> [Exercise brief]:
Two lines in the listing below mark the span: one contains "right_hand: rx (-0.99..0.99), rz" and one contains "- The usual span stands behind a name". Reproduce both of them and everything between, exactly.

> [Supplied data]:
※

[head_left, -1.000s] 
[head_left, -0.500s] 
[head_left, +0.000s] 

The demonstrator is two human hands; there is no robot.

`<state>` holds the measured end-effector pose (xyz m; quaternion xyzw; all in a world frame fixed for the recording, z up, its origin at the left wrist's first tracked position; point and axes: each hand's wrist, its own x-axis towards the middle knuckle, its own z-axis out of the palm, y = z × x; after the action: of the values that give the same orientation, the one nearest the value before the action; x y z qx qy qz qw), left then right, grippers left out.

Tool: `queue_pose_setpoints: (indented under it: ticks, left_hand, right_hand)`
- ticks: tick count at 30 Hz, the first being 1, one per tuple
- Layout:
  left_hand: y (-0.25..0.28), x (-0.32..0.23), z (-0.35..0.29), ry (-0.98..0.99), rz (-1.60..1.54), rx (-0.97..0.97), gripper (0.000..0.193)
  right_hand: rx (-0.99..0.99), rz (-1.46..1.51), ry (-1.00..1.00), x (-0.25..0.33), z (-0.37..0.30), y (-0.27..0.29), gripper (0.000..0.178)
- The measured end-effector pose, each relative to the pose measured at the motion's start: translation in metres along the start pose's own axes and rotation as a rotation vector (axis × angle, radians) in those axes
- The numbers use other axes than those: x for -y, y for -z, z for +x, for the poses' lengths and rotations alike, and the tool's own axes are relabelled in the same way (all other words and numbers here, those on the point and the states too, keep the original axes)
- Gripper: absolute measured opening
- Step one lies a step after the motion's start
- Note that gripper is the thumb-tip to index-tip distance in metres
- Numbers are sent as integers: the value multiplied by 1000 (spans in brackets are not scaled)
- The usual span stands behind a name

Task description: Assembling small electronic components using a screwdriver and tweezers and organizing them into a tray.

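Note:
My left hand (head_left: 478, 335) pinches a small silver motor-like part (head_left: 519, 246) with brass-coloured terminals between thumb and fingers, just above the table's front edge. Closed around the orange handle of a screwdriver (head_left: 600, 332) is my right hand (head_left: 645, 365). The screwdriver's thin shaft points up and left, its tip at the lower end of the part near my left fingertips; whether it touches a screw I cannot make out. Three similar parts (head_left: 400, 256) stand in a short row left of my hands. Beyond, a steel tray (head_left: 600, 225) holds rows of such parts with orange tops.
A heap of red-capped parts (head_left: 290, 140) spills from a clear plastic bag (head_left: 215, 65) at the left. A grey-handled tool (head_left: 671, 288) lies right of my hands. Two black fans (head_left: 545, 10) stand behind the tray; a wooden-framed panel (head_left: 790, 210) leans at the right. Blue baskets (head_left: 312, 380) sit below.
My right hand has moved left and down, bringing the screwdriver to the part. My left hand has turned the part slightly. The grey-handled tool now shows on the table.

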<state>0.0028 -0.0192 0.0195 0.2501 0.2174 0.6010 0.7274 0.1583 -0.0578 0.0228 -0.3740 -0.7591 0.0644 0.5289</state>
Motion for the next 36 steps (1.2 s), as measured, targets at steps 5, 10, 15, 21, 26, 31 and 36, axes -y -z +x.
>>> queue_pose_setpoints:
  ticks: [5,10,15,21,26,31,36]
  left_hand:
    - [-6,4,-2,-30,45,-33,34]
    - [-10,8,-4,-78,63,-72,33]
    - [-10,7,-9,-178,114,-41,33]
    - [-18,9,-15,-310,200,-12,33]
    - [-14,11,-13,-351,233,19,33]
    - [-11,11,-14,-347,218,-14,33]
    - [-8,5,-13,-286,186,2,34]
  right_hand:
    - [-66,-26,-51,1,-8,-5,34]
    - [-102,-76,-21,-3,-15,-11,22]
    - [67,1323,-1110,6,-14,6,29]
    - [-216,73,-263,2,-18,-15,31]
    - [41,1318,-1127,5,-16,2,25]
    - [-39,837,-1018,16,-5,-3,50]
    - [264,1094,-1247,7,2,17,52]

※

> [Result of the exercise]:
  right_hand: rx (-0.99..0.99), rz (-1.46..1.51), ry (-1.00..1.00), x (-0.25..0.33), z (-0.37..0.30), y (-0.27..0.29), gripper (0.000..0.178)
- The measured end-effector pose, each relative to the pose measured at the motion's start: translation in metres along the start pose's own axes and rotation as a rotation vector (axis × angle, radians) in those axes
- The numbers use other axes than those: x for -y, y for -z, z for +x, for the poses' lengths and rotations alike, and the tool's own axes are relabelled in the same way (all other words and numbers here, those on the point and the states too, keep the original axes)
- Gripper: absolute measured opening
- Step one lies a step after the motion's start
- Note that gripper is the thumb-tip to index-tip distance in metres
- Numbers are sent as integers: the value multiplied by 1000 (spans in brackets are not scaled)
- The usual span stands behind a name

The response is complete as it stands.